12 Dezembro 2023
Uma ou duas vezes por mês, Bernard McGinn recebe um e-mail de alguém querendo falar sobre sua experiência “especial”. Muitos fazem perguntas do tipo: “Como posso saber se realmente tive um encontro místico com Deus?”
A entrevista é de Daniel Burke, publicada por America, 08-12-2023.
Agora com 86 anos, McGinn é professor emérito da Faculdade de Teologia da Universidade de Chicago e autor de The Presence of God, uma história em nove volumes da mística cristã no Ocidente. No início deste ano, McGinn publicou um décimo volume, Modern Mystics: An Introduction, apresentando ensaios sobre dez místicos dos séculos XIX e XX, incluindo Thomas Merton, Simone Weil, Pierre Teilhard de Chardin e Dag Hammarskjöld, o ex-secretário-geral da Nações Unidas.
McGinn parece confuso com o fluxo de místicos que chegam até sua caixa de entrada de e-mail, como se fosse um risco ocupacional rotineiro para especialistas de renome mundial em mística cristã.
“Eu digo a eles que não há teste de autenticidade, exceto quanto ao efeito sobre a pessoa e seus relacionamentos”, disse o teólogo em entrevista à revista America. “Qualquer um pode dizer que Deus veio até eles em uma visão e lhes ensinou algo. Certamente é possível, mas o que isso fez por eles?”

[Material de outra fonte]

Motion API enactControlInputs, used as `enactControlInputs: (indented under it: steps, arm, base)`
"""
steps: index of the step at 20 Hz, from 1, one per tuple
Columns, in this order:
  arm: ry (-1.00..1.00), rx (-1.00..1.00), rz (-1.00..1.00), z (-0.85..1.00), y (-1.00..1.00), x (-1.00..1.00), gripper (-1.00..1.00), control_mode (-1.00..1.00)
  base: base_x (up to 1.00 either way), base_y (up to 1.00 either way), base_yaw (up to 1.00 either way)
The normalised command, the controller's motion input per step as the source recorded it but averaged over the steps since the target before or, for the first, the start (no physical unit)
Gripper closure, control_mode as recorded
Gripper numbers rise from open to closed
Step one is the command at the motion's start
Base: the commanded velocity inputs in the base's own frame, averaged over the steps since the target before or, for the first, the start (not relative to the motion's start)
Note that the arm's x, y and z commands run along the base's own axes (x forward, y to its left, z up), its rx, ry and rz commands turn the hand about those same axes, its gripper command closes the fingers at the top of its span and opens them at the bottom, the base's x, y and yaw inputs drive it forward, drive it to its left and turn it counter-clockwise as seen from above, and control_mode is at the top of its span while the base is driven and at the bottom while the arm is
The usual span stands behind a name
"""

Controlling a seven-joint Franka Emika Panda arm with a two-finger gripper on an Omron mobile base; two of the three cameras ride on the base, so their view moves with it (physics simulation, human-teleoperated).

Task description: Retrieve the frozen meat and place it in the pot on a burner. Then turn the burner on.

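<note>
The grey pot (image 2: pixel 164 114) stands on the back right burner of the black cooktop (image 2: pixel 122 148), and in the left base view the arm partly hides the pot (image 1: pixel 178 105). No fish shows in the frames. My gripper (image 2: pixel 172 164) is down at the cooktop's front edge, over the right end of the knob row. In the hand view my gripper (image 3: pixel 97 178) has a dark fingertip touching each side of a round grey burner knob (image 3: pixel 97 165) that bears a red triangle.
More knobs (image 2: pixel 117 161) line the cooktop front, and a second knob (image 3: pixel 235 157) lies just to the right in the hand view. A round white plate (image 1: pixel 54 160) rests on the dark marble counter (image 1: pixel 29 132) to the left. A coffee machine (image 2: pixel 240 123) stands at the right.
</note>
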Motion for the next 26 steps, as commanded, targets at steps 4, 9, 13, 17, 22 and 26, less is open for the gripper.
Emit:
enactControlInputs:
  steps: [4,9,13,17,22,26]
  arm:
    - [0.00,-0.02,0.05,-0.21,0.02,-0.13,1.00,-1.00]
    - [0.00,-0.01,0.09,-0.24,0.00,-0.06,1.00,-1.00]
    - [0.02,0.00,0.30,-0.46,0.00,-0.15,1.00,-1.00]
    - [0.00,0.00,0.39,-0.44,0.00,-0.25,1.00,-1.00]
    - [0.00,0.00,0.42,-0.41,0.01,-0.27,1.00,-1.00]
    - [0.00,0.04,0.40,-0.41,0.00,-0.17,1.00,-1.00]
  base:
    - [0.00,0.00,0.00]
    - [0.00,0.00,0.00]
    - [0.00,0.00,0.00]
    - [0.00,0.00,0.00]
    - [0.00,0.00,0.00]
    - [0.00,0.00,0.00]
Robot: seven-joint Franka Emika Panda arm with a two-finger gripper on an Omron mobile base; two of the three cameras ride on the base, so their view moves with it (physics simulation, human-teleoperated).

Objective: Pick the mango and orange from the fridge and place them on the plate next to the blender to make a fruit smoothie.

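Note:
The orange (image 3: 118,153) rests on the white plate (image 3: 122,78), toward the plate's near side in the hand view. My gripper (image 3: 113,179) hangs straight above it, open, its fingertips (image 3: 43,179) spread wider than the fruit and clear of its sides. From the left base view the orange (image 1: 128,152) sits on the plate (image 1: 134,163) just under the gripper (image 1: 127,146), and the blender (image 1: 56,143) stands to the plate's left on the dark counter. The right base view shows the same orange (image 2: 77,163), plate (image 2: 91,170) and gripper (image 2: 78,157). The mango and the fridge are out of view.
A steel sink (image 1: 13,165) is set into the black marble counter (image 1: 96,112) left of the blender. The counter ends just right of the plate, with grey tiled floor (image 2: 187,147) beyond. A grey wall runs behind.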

De certa forma, os investigadores que escrevem a McGinn apoiam um dos seus principais argumentos sobre a mística, baseado na sua leitura do registro histórico: as experiências são muito mais comuns do que se imagina.
“Precisamos entender que quando lemos os místicos não é uma questão de 'eles' (aqueles místicos maravilhosos!) contra 'nós' (os peões que só podem admirá-los de longe)”, escreve McGinn em Modern Mystics. “Mesmo que de forma limitada, todos somos chamados a embarcar no caminho místico. O que precisamos é de desejo”.
O novo livro de McGinn desmistifica a mística, mostrando-o como um processo de voltar as nossas mentes para Deus, em vez de esperar com esperançosa expectativa que êxtases, arrebatamentos e revelações desçam sobre nós do alto.
“As formas elevadas de consciência de que falam muitos místicos são apenas um rompimento celeste dos costumes, do egoísmo e da obtusidade que impedem a maioria de nós de contemplar a profunda realidade do amor – amor a Deus e amor ao próximo”, escreve ele.
McGinn falou com a America sobre seu novo livro em sua casa em Chicago. Esta entrevista foi editada para maior extensão e clareza.
Como você se interessou pela mística?
Li os místicos quando estava estudando teologia. Naquela época – década de 1950 – não era popular. Mas no fim dos anos 60, 70 e 80, um número crescente de estudantes ficou fascinado por textos místicos, não apenas do cristianismo, mas de outras tradições. Isso me levou a imaginar escrever uma história da mística a partir de uma perspectiva teológica. Até então, não havia nenhum estudo histórico de longo prazo do fenômeno.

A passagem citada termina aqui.